Monday, January 17, 2011

Love and other drugs and others.


        

I just watched Love and Other Drugs starring Anne Hathaway and the guy who's dating/who dated Reese Witherspoon. The movie is actually pretty nice. I'd rate it a 8.2/10. A lot of nudity but I closed my eyes on those scenes anyway so. The movie left me with this indescribable feeling - I can't describe it, REALLY.
          All I can say is that the movie made me think about my feelings towards other people. and when the guy there told Anne that he was selfish (something like that but I believe that wasn't really the word he used), and he only cared about himself and not anyone else. And people around him got used to it like "oh, that's just him. that's alright". and when he met Anne and he told her how she didn't see him like how the others did- a selfish prick.
         That really made me think. I can say that I've been very selfish as well. I can't help it. Okay. There were a lot of times when I've been very self-centered and selfish and just someone who doesn't give a fuck about others. And there were also times when I cared too much.
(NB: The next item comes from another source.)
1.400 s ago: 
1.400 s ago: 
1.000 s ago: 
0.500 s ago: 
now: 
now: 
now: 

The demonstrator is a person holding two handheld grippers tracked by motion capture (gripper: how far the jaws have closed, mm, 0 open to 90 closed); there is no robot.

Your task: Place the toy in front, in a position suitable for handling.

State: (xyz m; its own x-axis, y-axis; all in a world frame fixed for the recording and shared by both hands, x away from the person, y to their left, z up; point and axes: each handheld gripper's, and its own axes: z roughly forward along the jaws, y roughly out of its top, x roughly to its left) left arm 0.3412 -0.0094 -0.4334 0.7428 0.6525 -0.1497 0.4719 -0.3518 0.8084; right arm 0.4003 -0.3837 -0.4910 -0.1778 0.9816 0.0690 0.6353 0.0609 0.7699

So, maybe my friends won't agree to this but seriously. They need to think about it. When I get tense and seriously care too much, the reason is probably about me. :| :( I don't know. Sometimes i'm just lazy. Like 2010's Christmas. I didn't text a lot of people. didn't reply back to a lot of people who even mentioned my name on the message (so yea, effort~).But I also did text people whom I remember. and I'm not being offensive, but those people who I texted/called during the holidays, they mean a lot to me. It's still selfish because. It's hard to explain but it's still pretty selfish to me. and no, I don't feel guilty. at all.
         It also made me think how I'm incapable of..falling and staying in love.